Lethbridge Herald

Fire experts prescribe Indigenous cultural burns to reduce wildfire risk in B.C.

- Brenna Owen THE CANADIAN PRESS - VANCOUVER

Wildfire experts say British Columbia must spark far more prescribed burns, akin to how Indigenous communitie­s have managed forests, to mitigate the risk of huge blazes.

“We’re not burning anywhere near as much as we should,” said fire ecologist and noted burn boss Bob Gray, from Chilliwack, B.C., who consults for local, provincial, state and tribal government­s across Canada and the United States.

B.C. should be burning tens of thousands of hectares every year to reduce dense forests packed with fallen branches and leaves, said Gray, but the Forests Ministry said it burned an average of 5,000 hectares annually from 2010 to 2019.

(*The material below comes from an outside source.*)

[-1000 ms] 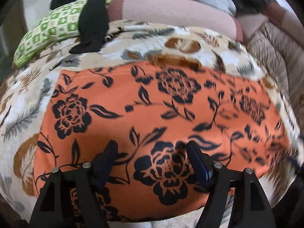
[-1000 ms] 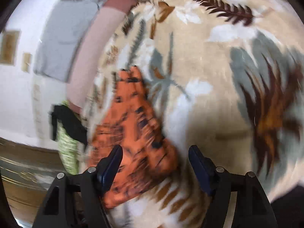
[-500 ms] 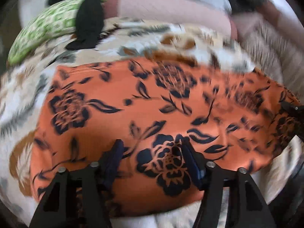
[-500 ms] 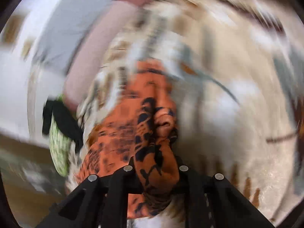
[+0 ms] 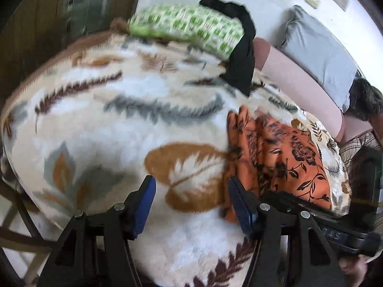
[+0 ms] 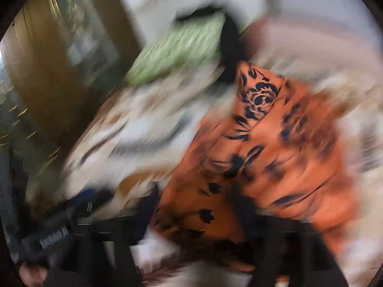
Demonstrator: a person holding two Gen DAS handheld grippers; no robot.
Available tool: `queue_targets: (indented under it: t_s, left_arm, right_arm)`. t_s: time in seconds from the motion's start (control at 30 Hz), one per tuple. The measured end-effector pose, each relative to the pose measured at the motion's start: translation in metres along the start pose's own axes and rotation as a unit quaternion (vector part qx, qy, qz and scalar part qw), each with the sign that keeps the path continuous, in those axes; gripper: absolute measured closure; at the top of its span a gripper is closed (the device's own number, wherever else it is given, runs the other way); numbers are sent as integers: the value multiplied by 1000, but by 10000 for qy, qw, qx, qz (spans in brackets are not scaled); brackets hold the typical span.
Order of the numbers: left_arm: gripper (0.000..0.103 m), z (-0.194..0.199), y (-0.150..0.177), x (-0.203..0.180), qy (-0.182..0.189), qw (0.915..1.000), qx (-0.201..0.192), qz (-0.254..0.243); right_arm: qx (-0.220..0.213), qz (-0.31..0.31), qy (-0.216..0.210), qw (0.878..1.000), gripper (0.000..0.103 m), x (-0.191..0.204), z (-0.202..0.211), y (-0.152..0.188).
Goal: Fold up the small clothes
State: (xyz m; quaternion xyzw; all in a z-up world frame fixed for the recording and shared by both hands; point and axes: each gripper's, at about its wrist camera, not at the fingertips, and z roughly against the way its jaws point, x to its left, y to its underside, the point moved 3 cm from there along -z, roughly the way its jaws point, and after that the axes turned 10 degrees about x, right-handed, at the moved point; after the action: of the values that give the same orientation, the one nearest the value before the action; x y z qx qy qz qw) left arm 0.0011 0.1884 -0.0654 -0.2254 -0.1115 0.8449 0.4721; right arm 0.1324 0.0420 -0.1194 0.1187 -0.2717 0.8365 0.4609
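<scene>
Left wrist view, nearest first: left claw [image 5: 191, 203] spread wide, nothing between the jaws, only blanket [image 5: 107, 131] beneath. And the cloth?

Just right of that claw, touching its right finger: orange cloth [image 5: 287, 157], bunched in ridges along its left side, flatter toward the right. Lying on the blanket, not lifted.

Right claw [image 6: 201, 205]?

Too blurred to call. Cloth draped over the jaws in the right wrist view; gripping or merely under it, cannot tell.

Step in hand, then?

Probably mid-fold, one side gathered in over the rest. Next, by the look of it: swing the left claw right, pinch the near ridged edge, draw it flat, line up the edges before creasing. Worth minding the soft pile, easy to nip blanket along with cloth.

Room to work?

Plenty of bare blanket left of the cloth. Brown blanket edge [image 5: 59, 55] curving away far left, with a drop beyond. Further back a green pillow [image 5: 186, 28] with a black garment [image 5: 241, 55] slung over it, then a pink bolster [image 5: 299, 91] hemming in the far side. Best kept central.
</scene>
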Motion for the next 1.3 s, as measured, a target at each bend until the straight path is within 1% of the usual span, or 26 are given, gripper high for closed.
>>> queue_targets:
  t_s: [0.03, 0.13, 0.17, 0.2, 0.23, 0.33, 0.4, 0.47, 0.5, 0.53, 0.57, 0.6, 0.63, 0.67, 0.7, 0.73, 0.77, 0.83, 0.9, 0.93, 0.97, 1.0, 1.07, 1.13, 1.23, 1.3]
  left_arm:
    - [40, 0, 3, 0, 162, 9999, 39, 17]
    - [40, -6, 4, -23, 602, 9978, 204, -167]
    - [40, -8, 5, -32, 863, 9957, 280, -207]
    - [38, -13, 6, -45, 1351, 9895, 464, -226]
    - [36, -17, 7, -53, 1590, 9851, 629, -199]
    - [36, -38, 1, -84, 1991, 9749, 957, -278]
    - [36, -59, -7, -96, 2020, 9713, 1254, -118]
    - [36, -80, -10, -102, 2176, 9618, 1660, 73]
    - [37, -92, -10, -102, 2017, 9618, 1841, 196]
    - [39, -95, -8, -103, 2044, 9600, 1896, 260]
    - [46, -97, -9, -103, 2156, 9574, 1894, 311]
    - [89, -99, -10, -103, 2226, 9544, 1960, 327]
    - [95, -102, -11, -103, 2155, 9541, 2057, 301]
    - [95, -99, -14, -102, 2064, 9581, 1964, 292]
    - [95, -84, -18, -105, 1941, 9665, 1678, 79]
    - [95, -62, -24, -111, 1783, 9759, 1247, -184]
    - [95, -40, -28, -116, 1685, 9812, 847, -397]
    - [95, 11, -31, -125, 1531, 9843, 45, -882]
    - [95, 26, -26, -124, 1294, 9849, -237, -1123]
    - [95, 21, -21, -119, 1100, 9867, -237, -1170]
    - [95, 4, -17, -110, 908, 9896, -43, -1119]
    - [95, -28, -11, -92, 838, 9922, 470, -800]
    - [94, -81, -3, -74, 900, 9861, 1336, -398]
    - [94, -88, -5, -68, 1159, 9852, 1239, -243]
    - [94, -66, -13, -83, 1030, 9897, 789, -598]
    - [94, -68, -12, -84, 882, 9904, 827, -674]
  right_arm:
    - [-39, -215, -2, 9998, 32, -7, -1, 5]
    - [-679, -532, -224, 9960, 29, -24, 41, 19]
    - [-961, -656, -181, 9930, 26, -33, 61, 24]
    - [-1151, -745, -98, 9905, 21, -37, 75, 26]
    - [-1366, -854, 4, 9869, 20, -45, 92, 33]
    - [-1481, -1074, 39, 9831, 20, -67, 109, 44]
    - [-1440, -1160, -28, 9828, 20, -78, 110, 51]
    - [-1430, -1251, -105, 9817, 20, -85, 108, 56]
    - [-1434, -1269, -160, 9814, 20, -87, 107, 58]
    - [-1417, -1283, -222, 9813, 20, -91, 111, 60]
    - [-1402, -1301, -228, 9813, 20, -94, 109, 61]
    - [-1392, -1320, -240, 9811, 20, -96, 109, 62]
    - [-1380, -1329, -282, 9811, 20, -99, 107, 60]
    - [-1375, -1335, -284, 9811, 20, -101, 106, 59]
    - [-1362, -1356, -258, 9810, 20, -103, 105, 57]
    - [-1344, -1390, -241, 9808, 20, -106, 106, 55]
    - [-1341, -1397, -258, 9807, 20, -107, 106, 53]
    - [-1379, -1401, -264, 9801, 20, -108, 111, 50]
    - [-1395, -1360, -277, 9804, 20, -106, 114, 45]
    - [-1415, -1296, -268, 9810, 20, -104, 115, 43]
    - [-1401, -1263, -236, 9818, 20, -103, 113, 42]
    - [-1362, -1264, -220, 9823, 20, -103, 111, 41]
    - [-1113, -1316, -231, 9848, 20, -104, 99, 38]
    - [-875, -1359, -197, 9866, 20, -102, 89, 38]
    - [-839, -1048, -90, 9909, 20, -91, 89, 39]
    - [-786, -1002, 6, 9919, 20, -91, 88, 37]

As a member of a research team with the U.S. Forest Service in Washington state, Gray has studied what forests and wildfire behaviour were like when Indigenous burning was widespread, he said in an interview.

Talking with Indigenous elders about when and where they burned, examining early aerial photograph­s and comparing that informatio­n with physical signs of fires on trees, reveals a “mosaic” on the landscape with smaller burned patches, meadows, larger and more widely spaced trees and diverse vegetation, he said.

Gray likened wildfire to a contagion that can be mitigated through inoculatio­n.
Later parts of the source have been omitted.